Pour Marc French, vice-président, Chief Trust Officer et responsable conformité RGPD chez Mimecast, une société de sécurité de messagerie électronique, l'anonymisation de toutes les données ne serait d’ailleurs pas la panacée tant mise en avant par d’autres.
Bien que, dans certains cas, cela puisse suffire, l'anonymat doit tenir compte de toutes les données accessibles et potentiellement capables d'identifier une personne sans divulguer son nom (comme son numéro de téléphone ou d'autres données considérées comme “identifiantes” ).
Nos confrères américains de SearchSecurity (groupe TechTarget, propriétaire du MagIT) a posé des questions à Marc French sur le droit à l’oubli et sur le fait de supprimer des données personnelles plutôt que de les anonymiser. Voici sa réponse.
Marc French :
Toute personne qui se trouve dans l'Union européenne a le droit d'être oubliée ; cela porte en fait sur la purge des données que j'ai recueillies dans les systèmes de stockage. Il y a quelques nuances intéressantes à cela, et j'utiliserai le mot purge.
Il y a eu beaucoup de discussions sur la signification réelle du mot purge, et deux façons de penser circulent actuellement.
L'anonymisation peut égaler la purge, par exemple, si, en tant que Marc French, je m'adresse à Acme Corporation, dont l’activité repose sur le tracking car c’est un moteur de recherche. Est-ce que je peux anonymiser Marc French quand on me le demande afin de pouvoir conserver les données pour mes propres besoins - j'ai besoin de les comprendre pour générer mes revenus publicitaires ? Et le simple fait de les anonymiser suffit-il pour purger, ou est-ce que je dois physiquement effacer les données des systèmes ?
Si vous considérez par exemple Google en Europe, je pense qu'ils peuvent affirmer préférer l'anonymat. Je pense que l'anonymat pose le problème suivant : pouvez-vous suffisamment anonymiser les données pour que l'on ne puisse pas remonter jusqu'à la personne concernée ?
L'anonymisation est-elle réalisable ?
Je pense que l'argument de l'anonymisation ne pas valable parce qu'on peut aujourd’hui acheter suffisamment de jeux de données et croiser beaucoup d’informations pour remonter la bonne information. Si vous faites le choix de l'anonymisation, il se peut que cela échoue rapidement car, en fin de compte, des liens peuvent être établis entre toutes les données.

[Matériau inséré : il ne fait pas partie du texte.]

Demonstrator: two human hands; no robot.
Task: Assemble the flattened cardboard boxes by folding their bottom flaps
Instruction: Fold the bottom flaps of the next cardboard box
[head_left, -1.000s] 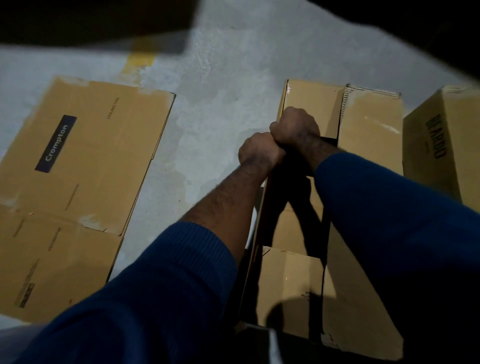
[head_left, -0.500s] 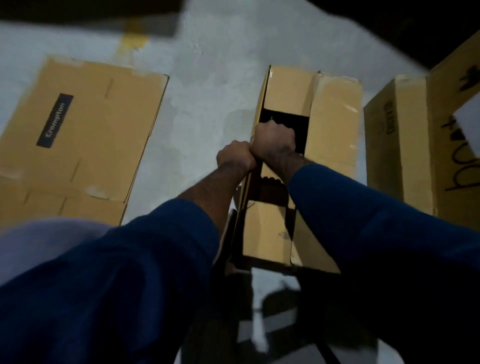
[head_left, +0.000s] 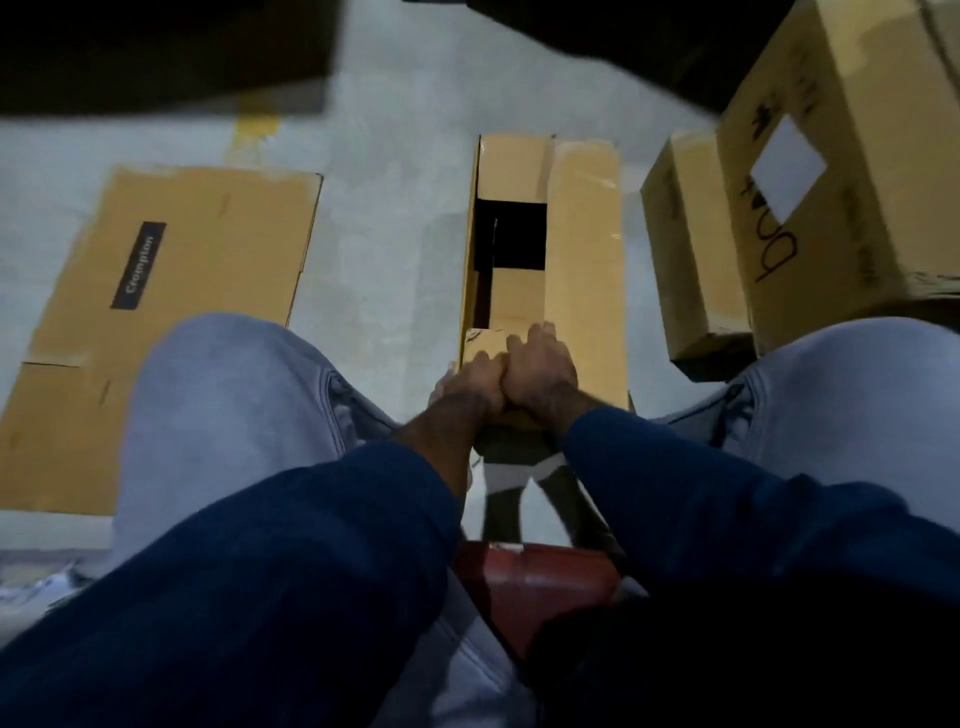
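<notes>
Right now you are working on the tall brown corrugated cardboard box (head_left: 584, 249) that is standing on the grey concrete floor (head_left: 384, 249) between your knees, its flapped end facing up at you. Your left hand (head_left: 475, 382) is curling its fingers round the edge of the short near end flap (head_left: 485, 343), and your right hand (head_left: 543, 371) is lying just beside it, touching it, fingers bent over the same flap; whether it is gripping or only pressing, you are not showing clearly enough to tell. Expect the box to be handling light and hollow, stiff across its panels but giving readily along the scored creases, so it is likely sliding or tipping if you are pushing off-centre. Holding a flap near its free edge is probably giving you the best leverage. Beyond your hands a dark rectangular gap (head_left: 511, 234) is showing between the flaps, so the end is not yet closed. A flattened brown box with a dark label (head_left: 171, 270) is lying well apart on your left
</notes>
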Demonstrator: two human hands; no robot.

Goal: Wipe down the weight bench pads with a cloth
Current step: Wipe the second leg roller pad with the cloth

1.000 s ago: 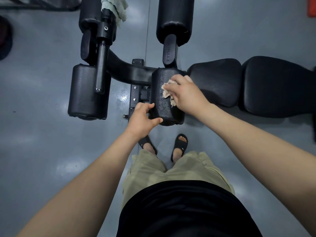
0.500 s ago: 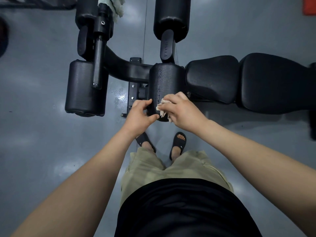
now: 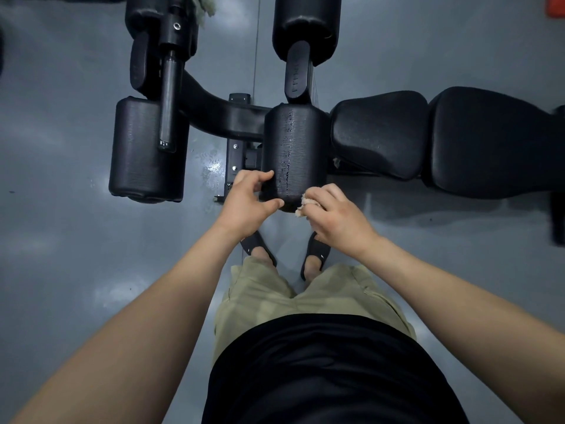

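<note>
— Looking down, what's biggest?
— The grey floor [image 3: 76, 255]. Then the black seat pad [image 3: 379, 133], off to the right.
— And the roller pad [image 3: 295, 154]?
— Straight ahead of both hands, its long way pointing away. The left hand [image 3: 247, 203] grips its near left corner. The right hand [image 3: 336, 215] pinches the cloth [image 3: 304, 205] against its near end.

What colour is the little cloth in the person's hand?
Pale beige. The cloth is bunched in the right hand; the head view shows it best.
</note>
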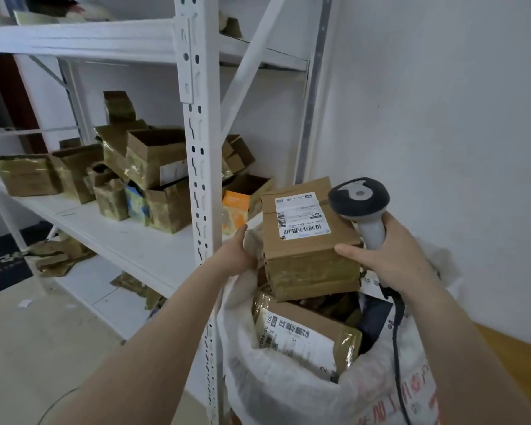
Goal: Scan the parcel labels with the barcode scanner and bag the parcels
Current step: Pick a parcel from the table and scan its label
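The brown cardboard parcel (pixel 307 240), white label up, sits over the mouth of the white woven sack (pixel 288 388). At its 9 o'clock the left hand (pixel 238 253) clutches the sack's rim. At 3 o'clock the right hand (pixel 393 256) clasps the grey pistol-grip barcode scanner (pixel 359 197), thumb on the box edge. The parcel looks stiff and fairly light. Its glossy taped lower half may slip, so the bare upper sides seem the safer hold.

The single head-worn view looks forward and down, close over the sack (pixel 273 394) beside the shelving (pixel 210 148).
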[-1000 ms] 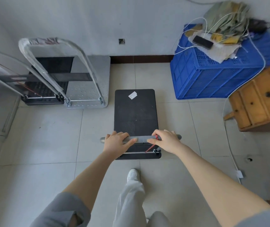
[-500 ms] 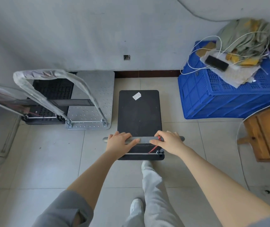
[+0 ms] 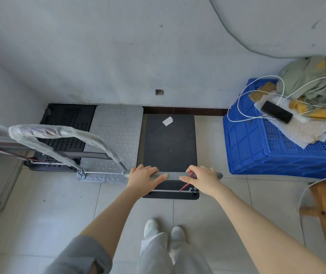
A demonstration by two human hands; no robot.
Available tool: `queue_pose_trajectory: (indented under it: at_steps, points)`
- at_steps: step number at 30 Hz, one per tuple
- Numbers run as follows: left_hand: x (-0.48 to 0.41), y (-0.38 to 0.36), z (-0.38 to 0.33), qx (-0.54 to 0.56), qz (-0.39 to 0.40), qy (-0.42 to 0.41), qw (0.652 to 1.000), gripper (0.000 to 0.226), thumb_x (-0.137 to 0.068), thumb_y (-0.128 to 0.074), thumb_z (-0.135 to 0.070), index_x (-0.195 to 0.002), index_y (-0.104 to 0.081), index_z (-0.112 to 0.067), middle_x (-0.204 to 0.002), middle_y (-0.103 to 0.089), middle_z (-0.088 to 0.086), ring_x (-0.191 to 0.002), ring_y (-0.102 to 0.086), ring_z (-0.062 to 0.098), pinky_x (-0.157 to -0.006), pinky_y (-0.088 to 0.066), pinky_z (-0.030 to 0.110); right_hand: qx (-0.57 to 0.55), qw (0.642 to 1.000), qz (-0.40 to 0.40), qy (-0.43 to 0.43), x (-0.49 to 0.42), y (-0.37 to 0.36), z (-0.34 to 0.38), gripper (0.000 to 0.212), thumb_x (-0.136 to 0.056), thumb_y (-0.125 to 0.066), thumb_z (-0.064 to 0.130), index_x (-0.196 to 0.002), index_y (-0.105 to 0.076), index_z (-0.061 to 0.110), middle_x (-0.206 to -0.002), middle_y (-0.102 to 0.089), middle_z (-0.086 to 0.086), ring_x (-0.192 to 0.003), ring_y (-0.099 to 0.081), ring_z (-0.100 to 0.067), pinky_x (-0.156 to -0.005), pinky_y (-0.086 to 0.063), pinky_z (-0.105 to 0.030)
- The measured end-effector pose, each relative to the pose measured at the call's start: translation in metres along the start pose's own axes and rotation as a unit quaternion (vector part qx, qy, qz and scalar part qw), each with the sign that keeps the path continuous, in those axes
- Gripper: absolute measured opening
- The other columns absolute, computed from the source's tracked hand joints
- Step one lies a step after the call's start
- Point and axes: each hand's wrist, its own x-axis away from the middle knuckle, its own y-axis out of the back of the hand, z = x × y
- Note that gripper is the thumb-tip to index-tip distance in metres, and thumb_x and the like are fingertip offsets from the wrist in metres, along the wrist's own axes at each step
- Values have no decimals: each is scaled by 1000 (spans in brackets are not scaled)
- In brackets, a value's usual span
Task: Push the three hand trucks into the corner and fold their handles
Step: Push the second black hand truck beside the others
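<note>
The black hand truck at far left (image 3: 67,131) is half hidden behind the grey hand truck (image 3: 116,135), and its upright handle runs off the left edge, so how it is built is hard to make out. The grey truck's plastic-wrapped handle (image 3: 55,133) stands up, blurring the deck behind it. The third hand truck (image 3: 170,147), with a black deck, sits just right of the grey one, its far edge now at the wall's baseboard; half a second ago it stood well short of the wall. Its wheels are hidden. The blue crate (image 3: 272,151) at right is cut off by the frame. The grey push bar (image 3: 173,176) is mostly covered by the left hand (image 3: 141,177) and right hand (image 3: 202,179), each grip wrapped closed around it, as before.
</note>
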Motion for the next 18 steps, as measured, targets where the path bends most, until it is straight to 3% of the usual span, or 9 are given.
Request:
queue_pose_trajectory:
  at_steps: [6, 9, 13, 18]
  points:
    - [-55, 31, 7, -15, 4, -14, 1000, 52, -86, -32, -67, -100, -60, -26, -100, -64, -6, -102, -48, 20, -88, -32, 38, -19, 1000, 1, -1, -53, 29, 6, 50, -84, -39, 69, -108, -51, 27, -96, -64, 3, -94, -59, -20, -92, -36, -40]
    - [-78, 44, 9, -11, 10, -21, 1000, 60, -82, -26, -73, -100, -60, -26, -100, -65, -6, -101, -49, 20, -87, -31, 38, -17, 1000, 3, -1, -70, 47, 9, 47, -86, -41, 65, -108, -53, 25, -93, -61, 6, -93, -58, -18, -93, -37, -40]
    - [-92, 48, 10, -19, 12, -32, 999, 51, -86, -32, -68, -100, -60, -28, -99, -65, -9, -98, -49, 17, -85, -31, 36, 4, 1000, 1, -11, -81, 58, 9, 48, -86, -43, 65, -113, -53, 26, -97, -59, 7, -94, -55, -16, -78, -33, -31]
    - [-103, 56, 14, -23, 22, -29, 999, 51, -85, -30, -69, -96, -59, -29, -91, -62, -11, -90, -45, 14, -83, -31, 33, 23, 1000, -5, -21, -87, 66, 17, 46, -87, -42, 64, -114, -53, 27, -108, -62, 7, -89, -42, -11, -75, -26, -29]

Il nous reste donc la purge. Maintenant, la purge repose sur le fait que vous connaissez toutes les données collectées sur une personne. Si vous n'avez pas cette information clé, vous n'aurez jamais vraiment la capacité de supprimer toutes les données. Et je pense que c’est le cas dans la plupart des entreprises. Alors, comment puis-je effacer ?
L'acte de suppression est très difficile à faire, d’un point de vue technique. Donc, à l'heure actuelle, je pense que le mieux est la suppression, avec l'espoir d’obtenir plus de bonnes pratiques sur cette question de l'anonymisation. Cela permettra de surmonter certains obstacles techniques induits par la suppression.
C'est le problème fondamental de l'anonymat. Le Census Department (le bureau des statistiques américain) est aux prises avec ce problème en permanence. Ils essaient de créer des jeux de données abstraites, et il y a toute une démarche scientifique dédiée à cela.
Avec deux ou trois éléments portant sur votre vie, en dehors de votre nom, je pourrais probablement discerner qui vous êtes avec un certain degré de certitude. Si je vous donne mon lieu d’habitation et mon poste, vous pourriez facilement comprendre qui je suis.
Ce n'est pas seulement la date de naissance et le code postal. Il existe d’autres données que vous pourriez agréger. Aujourd'hui, vous pouvez les obtenir gratuitement. Vous pouvez les trouver sur LinkedIn, par exemple. Avec tout cela, il devient facile d’identifier une personne. L’anonymisation est d’autant plus difficile à démontrer.